→ **Task description**:
Please restate each line of the material word for word and omit any pictures.

→ **Given information**:
☆ ☆ ☆ ☆ ☆
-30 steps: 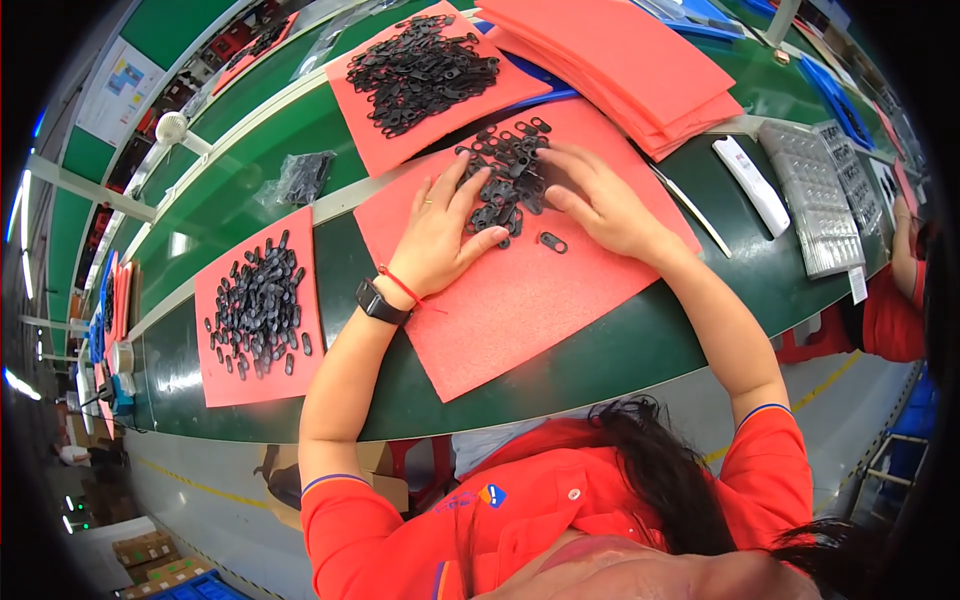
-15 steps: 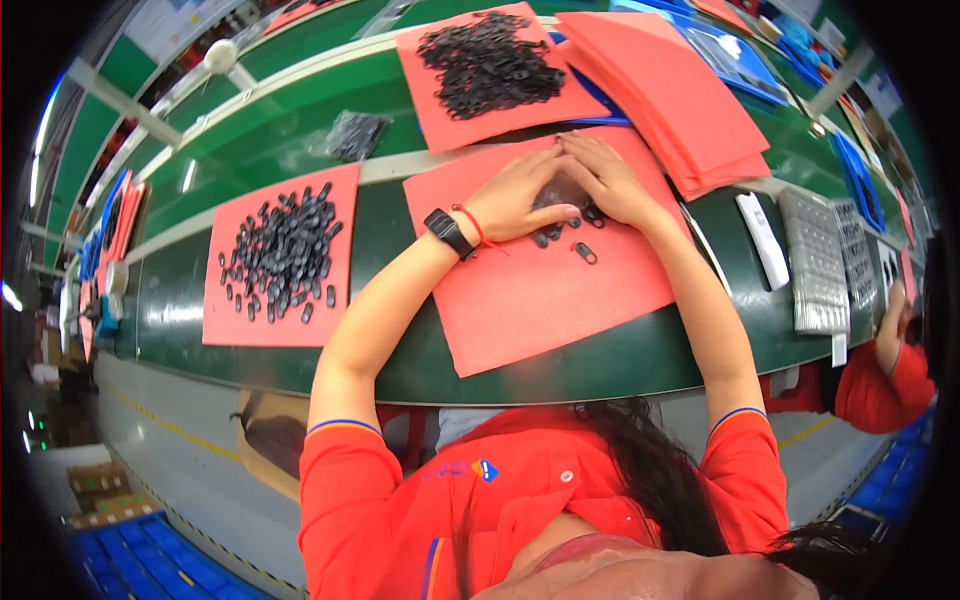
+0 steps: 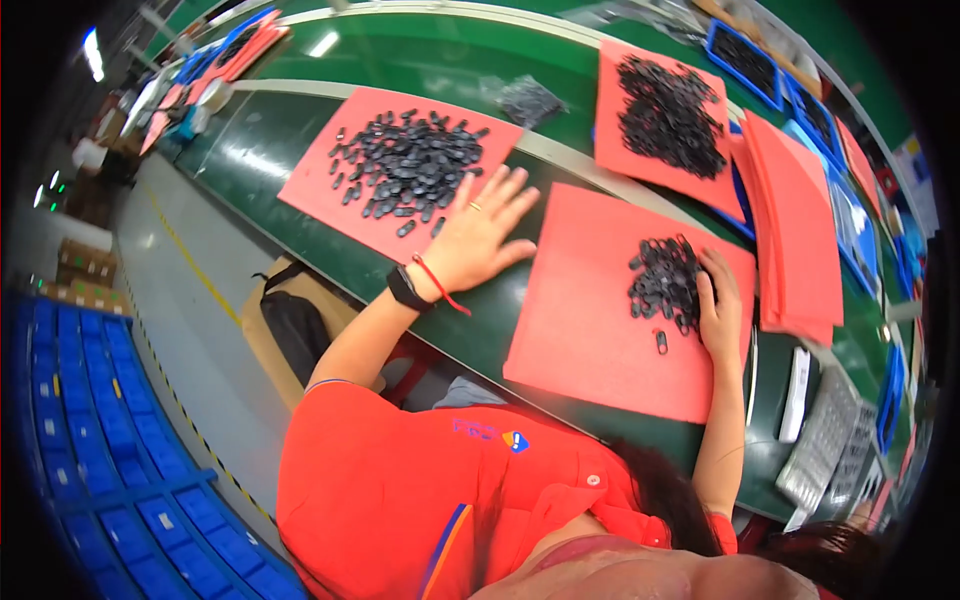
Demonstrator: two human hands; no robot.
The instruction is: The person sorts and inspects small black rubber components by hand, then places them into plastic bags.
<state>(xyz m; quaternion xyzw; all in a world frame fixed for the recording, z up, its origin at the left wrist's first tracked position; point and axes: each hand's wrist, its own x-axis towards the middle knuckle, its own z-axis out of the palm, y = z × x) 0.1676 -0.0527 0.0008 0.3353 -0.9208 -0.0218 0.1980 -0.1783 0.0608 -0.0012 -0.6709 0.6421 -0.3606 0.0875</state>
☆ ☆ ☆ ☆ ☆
→ **Result below**:
-30 steps: 
-15 steps: 
+0 steps: 
Demonstrator: two human hands; no robot.
The instruction is: The person sorts and inspects small black rubber components by hand, then places them into plastic bags.
<state>(xyz m; quaternion xyzw; all in a world frame fixed for the recording, z up, its origin at the left wrist's first tracked position; point and axes: each hand's wrist, its own x-axis towards the middle knuckle, its own z-axis out of the palm, y = z × x) 0.1676 -0.0527 0.0008 0.3353 -0.9208 -0.0218 0.1980 -0.1783 0.0608 -0.0012 -0.6709 0.6421 -0.3606 0.0875</state>

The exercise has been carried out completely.